Depuis quand êtes-vous adhérente à L’ASL ? Et pourquoi avez-vous choisi d’adhérer ?

« Dans l’école où j’exerce, tout le monde est adhérent. »

Mes parents étaient enseignants et adhérents à L’ASL. Dès que j’ai commencé ce métier, ils m’ont conseillé d’adhérer. Pour moi, c’était comme une évidence. Dans l’école où j’exerce, tout le monde est adhérent.

Pouvez-vous nous parler de la problématique à laquelle vous avez été confrontée ?

« La maman et l’ex-nounou ont distribué des tracts à la sortie de l’école dans lesquels elles détaillaient des atrocités que je faisais subir aux enfants, et invitaient à rejoindre une page Facebook qui demandait ma mise à pied. »

En 2022-2023, la classe s’est révélée difficile dès le début de l’année scolaire, même pour CP/CE1, avec des enfants aux comportements perturbateurs et violents physiquement, au point qu’un enfant a subi des morsures de la part d’un autre, et que la famille a porté plainte.
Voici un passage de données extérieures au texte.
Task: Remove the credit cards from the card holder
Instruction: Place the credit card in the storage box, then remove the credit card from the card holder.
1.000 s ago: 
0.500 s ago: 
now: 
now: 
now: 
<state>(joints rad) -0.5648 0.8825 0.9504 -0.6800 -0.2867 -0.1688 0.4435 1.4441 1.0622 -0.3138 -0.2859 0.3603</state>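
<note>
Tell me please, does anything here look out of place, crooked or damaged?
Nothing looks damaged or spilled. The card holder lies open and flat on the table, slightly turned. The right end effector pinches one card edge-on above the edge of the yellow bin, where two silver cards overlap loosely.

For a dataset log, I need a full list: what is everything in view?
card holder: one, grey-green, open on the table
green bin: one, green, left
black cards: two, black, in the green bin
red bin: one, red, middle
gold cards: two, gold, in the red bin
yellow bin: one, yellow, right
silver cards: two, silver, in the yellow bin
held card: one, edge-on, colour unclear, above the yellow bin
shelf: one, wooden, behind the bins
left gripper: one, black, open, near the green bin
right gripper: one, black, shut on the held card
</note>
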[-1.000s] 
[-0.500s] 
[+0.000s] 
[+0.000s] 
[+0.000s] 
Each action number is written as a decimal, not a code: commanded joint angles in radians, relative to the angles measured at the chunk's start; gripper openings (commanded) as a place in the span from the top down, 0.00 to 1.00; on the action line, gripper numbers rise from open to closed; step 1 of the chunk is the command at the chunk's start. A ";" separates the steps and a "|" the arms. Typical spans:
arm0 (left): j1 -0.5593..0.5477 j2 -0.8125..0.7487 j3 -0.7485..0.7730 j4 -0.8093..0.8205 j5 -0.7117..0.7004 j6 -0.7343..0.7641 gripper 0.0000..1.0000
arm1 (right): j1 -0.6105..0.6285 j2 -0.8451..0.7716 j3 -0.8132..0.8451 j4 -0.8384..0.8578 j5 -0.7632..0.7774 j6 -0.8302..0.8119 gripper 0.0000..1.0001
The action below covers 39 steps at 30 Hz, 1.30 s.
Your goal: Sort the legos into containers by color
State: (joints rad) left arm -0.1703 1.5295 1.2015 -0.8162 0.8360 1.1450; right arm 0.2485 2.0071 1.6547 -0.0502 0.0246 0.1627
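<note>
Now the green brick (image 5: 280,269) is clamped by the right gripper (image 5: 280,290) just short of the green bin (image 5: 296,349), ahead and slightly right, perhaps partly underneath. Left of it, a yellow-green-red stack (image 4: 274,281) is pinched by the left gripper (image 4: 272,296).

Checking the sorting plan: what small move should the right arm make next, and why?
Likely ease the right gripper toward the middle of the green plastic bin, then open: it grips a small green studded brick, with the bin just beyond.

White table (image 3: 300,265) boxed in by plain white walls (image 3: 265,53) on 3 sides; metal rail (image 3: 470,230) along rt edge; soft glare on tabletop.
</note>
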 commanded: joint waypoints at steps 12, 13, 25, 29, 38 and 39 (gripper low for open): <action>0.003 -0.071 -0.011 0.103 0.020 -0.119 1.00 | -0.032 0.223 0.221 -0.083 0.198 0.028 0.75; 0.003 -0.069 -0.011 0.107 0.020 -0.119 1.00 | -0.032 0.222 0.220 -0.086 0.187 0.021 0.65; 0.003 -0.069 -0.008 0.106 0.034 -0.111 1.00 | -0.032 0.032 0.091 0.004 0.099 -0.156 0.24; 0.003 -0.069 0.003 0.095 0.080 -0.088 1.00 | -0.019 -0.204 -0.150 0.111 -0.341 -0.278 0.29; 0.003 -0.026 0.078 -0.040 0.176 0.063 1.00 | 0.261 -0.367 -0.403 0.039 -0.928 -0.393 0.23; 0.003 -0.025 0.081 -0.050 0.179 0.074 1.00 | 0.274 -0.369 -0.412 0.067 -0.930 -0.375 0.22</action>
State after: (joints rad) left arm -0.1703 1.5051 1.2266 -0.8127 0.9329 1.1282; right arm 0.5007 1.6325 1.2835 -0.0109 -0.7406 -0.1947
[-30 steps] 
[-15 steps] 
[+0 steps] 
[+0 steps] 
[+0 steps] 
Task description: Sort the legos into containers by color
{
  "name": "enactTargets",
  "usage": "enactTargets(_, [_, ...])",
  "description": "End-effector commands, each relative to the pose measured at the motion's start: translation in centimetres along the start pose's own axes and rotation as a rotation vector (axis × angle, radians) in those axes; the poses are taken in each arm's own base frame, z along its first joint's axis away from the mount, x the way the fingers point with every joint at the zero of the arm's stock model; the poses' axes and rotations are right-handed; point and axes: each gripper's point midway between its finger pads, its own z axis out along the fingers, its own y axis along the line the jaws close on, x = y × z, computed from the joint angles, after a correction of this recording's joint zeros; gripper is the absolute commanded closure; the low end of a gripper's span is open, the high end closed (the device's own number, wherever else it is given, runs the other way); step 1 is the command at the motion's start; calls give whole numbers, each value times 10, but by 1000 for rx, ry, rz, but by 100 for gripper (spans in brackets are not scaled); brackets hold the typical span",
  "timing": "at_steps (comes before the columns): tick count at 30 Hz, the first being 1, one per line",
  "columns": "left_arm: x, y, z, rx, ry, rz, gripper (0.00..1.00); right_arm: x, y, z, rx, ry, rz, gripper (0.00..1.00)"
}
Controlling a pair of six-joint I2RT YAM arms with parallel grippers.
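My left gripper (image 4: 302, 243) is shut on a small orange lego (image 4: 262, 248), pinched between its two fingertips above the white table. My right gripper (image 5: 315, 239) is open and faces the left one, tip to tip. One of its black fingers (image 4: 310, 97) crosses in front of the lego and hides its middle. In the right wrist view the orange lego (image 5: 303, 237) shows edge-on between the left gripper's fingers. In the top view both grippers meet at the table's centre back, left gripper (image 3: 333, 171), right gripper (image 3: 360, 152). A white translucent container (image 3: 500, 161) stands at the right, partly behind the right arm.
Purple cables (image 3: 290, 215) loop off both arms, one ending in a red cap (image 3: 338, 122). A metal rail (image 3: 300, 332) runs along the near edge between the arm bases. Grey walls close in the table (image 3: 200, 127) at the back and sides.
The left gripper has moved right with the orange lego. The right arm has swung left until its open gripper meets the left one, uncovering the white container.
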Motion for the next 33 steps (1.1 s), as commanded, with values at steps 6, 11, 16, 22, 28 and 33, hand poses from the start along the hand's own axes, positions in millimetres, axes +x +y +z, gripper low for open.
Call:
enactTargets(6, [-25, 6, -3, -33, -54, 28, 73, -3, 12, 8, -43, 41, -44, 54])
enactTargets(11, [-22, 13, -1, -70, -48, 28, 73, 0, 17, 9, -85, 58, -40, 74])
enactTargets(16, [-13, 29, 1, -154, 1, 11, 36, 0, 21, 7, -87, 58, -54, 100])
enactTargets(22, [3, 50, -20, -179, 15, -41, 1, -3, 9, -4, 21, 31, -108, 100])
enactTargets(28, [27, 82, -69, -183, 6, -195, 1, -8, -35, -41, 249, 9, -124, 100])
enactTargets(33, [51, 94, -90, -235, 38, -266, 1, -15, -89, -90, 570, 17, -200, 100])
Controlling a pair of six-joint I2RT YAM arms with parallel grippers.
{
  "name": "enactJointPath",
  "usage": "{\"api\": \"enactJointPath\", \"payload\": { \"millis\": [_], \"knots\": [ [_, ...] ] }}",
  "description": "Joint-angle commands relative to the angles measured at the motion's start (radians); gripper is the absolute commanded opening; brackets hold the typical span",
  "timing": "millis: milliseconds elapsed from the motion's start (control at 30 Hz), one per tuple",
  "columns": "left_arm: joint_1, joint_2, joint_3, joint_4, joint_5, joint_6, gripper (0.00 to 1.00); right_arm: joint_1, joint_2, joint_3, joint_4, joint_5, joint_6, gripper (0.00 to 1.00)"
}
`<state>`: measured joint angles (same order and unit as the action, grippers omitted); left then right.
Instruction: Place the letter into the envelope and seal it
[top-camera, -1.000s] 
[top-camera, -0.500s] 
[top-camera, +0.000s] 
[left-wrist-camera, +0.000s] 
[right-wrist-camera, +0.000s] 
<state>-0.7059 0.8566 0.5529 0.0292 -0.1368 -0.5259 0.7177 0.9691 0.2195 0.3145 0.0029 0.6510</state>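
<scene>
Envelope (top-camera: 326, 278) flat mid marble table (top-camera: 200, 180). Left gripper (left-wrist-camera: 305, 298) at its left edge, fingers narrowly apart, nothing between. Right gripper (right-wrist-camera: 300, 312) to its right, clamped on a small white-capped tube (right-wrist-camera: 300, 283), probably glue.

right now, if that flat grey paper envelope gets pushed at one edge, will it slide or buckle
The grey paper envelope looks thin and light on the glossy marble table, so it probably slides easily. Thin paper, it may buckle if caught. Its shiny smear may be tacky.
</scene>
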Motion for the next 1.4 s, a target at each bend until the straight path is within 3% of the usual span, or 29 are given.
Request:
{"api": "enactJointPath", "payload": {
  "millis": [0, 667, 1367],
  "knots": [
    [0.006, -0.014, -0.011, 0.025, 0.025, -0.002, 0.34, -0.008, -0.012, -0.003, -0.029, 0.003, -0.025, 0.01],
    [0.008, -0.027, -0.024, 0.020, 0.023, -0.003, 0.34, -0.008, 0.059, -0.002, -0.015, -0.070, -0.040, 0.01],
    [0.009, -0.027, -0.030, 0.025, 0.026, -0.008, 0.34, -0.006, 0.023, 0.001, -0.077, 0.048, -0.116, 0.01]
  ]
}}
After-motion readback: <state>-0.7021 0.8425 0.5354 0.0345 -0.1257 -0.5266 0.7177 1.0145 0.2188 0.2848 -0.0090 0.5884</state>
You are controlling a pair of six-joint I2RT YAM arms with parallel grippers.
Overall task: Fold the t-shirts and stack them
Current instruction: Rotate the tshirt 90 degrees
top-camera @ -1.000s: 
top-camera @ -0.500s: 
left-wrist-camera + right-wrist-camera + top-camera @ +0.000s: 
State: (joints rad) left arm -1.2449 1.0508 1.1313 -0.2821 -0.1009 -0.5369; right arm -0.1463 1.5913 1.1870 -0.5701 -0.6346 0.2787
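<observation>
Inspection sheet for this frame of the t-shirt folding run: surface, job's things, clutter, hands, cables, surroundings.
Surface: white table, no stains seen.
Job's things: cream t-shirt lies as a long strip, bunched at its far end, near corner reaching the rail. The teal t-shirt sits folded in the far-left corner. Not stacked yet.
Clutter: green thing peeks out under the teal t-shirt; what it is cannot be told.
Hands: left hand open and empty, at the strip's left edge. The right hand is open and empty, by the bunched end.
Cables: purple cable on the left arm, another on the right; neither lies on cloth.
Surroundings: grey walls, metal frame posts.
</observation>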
J’ai dû mettre en place des mesures visant à rétablir l’ordre, et la situation a commencé à s’améliorer avant Noël.

En janvier, une dame, ancienne nourrice à la retraite, connue pour sa propension à « faire des histoires », se trouvait sans raison devant le portail de l’école. Elle a commencé à raconter qu’une collègue et moi-même nous amusions à vider le contenu d’un cendrier par terre pour embêter les parents. Il y a en effet un cendrier devant le portail pour les parents fumeurs. Et ce cendrier n’étant jamais vidé par les employés communaux, je le vide et je ramasse régulièrement les cendres et mégots qui s’envolent dans la cour. En entendant ses médisances, je lui ai dit qu’elle n’avait rien à faire là et lui ai demandé de partir. Cela a marqué le début d’un acharnement de sa part à mon égard.

Cette dame étant une élue de la commune, elle a profité d’un conseil municipal pour répandre sur moi des ragots selon lesquels j’étais dure avec les enfants, je les empêchais d’aller aux toilettes, je criais beaucoup, etc.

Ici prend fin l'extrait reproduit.